⟨

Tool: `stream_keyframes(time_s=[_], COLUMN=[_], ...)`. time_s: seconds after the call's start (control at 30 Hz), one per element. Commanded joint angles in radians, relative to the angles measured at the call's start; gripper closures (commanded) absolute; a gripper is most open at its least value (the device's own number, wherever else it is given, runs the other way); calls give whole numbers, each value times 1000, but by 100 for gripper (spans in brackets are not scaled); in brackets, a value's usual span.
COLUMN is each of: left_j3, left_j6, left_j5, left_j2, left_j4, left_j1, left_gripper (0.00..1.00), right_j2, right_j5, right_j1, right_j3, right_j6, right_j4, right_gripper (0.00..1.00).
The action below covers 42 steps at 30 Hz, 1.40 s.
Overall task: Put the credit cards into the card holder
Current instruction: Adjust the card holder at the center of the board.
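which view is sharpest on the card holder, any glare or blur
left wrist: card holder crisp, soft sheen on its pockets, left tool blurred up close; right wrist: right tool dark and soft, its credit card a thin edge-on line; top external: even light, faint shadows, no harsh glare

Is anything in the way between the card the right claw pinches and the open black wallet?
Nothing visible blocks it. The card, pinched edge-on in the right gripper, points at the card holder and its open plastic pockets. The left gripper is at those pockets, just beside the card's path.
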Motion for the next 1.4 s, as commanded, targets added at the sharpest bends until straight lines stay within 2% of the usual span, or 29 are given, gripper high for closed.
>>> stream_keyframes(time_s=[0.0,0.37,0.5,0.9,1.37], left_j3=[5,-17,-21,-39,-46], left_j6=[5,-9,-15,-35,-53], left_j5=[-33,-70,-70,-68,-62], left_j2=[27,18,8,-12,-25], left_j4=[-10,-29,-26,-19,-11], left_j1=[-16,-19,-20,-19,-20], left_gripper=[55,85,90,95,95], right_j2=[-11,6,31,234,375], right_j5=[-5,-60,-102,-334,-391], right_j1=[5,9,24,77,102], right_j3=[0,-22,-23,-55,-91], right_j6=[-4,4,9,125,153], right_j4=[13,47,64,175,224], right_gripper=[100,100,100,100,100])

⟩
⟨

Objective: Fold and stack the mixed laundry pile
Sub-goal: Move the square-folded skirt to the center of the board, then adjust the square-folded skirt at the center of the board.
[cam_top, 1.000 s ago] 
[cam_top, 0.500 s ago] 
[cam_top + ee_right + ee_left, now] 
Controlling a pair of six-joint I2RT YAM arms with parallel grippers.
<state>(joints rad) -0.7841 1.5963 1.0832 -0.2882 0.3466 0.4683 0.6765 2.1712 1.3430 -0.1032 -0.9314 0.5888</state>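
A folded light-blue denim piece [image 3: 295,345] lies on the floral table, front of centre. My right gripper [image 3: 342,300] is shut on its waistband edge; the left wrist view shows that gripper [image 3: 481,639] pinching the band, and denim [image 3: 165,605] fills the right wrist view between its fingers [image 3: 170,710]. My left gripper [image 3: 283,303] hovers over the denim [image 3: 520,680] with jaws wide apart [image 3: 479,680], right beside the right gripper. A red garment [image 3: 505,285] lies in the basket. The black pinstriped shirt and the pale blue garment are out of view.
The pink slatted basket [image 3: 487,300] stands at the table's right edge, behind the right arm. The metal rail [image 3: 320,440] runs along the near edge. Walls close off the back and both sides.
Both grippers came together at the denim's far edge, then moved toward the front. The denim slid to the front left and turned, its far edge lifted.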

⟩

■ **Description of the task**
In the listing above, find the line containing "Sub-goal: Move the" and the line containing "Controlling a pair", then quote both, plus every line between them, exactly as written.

■ **Reply**
Sub-goal: Move the square-folded skirt to the center of the board, then adjust the square-folded skirt at the center of the board.
[cam_top, 1.000 s ago] 
[cam_top, 0.500 s ago] 
[cam_top + ee_right + ee_left, now] 
Controlling a pair of six-joint I2RT YAM arms with parallel grippers.

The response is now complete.